→ Exercise description
Below are the records; copy every line in them that holds the string "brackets".
Top of Listed records
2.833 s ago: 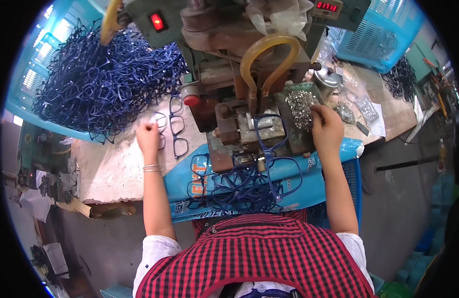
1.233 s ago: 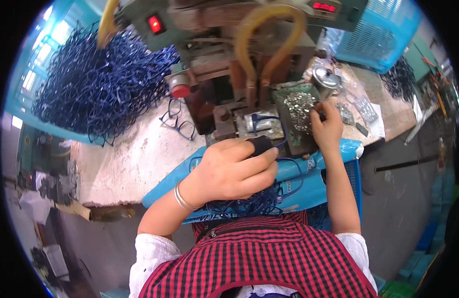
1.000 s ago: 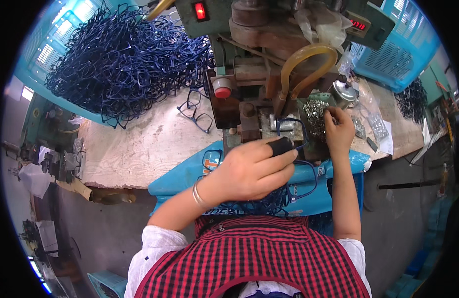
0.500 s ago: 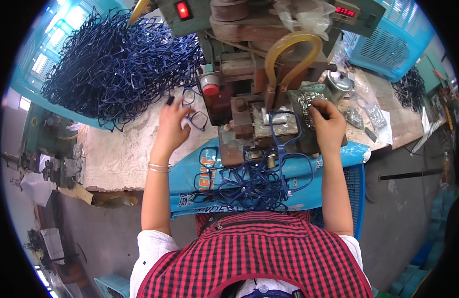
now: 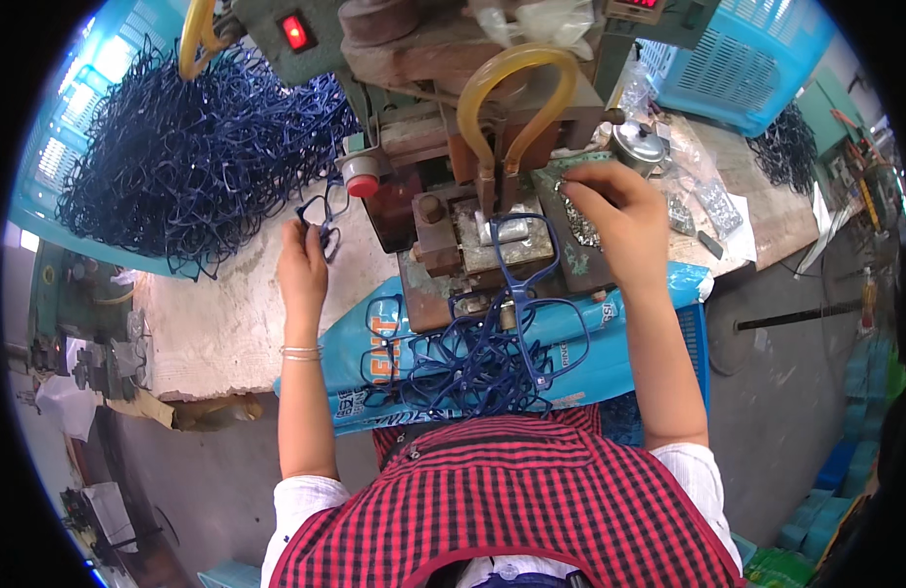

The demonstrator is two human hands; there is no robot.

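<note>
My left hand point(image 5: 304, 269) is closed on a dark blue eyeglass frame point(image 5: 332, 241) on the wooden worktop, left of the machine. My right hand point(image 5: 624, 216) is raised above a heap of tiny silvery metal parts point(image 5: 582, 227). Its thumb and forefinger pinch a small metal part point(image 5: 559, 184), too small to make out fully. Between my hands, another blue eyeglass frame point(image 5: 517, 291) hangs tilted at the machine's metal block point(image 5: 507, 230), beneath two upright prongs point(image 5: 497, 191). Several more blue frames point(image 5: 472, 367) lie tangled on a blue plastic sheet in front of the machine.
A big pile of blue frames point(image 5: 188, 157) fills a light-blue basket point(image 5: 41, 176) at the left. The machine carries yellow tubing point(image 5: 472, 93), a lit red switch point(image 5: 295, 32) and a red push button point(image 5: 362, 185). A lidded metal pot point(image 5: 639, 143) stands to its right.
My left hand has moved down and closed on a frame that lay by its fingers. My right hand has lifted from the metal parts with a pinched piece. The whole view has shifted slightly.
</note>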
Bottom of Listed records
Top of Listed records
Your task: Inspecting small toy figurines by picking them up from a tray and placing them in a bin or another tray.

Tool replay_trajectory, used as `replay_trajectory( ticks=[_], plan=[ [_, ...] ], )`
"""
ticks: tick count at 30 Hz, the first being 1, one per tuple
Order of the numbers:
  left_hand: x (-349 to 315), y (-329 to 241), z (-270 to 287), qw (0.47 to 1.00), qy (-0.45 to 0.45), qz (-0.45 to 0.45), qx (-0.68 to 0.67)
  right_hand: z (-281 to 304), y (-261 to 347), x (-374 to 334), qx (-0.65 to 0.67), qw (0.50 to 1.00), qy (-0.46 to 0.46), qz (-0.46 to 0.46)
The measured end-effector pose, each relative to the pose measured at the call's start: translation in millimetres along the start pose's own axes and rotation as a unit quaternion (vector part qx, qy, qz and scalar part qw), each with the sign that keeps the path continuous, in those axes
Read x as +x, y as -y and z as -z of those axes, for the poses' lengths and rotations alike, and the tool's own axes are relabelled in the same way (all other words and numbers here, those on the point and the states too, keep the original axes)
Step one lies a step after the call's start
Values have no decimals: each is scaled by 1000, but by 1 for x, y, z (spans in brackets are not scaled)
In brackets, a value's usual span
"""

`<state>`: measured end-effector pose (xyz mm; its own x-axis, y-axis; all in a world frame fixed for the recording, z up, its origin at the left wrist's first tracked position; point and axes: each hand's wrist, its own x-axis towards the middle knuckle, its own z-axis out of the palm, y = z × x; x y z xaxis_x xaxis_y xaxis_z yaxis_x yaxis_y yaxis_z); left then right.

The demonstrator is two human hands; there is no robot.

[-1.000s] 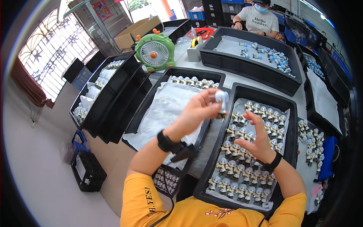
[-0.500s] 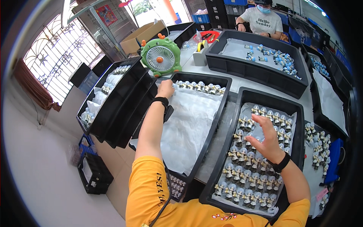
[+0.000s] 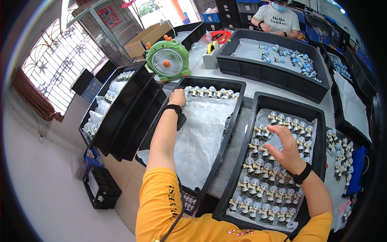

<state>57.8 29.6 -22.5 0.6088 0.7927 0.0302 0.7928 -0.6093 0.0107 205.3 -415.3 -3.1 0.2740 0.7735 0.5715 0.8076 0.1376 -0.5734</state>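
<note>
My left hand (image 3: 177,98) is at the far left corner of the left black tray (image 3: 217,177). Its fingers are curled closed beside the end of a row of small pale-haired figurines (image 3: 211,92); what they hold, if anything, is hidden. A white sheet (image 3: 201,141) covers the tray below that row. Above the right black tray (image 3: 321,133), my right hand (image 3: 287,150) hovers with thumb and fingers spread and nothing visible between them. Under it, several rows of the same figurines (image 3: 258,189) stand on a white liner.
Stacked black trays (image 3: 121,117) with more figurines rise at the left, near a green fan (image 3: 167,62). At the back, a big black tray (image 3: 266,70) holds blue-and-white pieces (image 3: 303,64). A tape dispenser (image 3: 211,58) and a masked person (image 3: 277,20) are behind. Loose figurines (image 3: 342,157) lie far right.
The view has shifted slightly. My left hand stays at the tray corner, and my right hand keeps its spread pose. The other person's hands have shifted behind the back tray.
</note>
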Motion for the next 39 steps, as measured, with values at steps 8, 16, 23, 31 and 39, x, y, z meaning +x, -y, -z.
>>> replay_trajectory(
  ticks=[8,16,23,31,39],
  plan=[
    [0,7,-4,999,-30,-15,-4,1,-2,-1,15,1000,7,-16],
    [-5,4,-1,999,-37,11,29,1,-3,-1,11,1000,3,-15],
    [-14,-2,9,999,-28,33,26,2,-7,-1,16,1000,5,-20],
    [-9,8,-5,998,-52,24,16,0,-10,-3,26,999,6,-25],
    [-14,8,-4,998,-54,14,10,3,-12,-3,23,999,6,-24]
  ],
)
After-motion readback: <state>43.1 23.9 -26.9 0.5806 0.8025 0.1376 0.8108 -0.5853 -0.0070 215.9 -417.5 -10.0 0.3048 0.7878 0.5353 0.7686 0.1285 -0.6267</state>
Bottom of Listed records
→ Answer below
Values have no decimals: each is scaled by 1000, but by 1 for x, y, z (spans in brackets are not scaled)
In brackets, a value's usual span

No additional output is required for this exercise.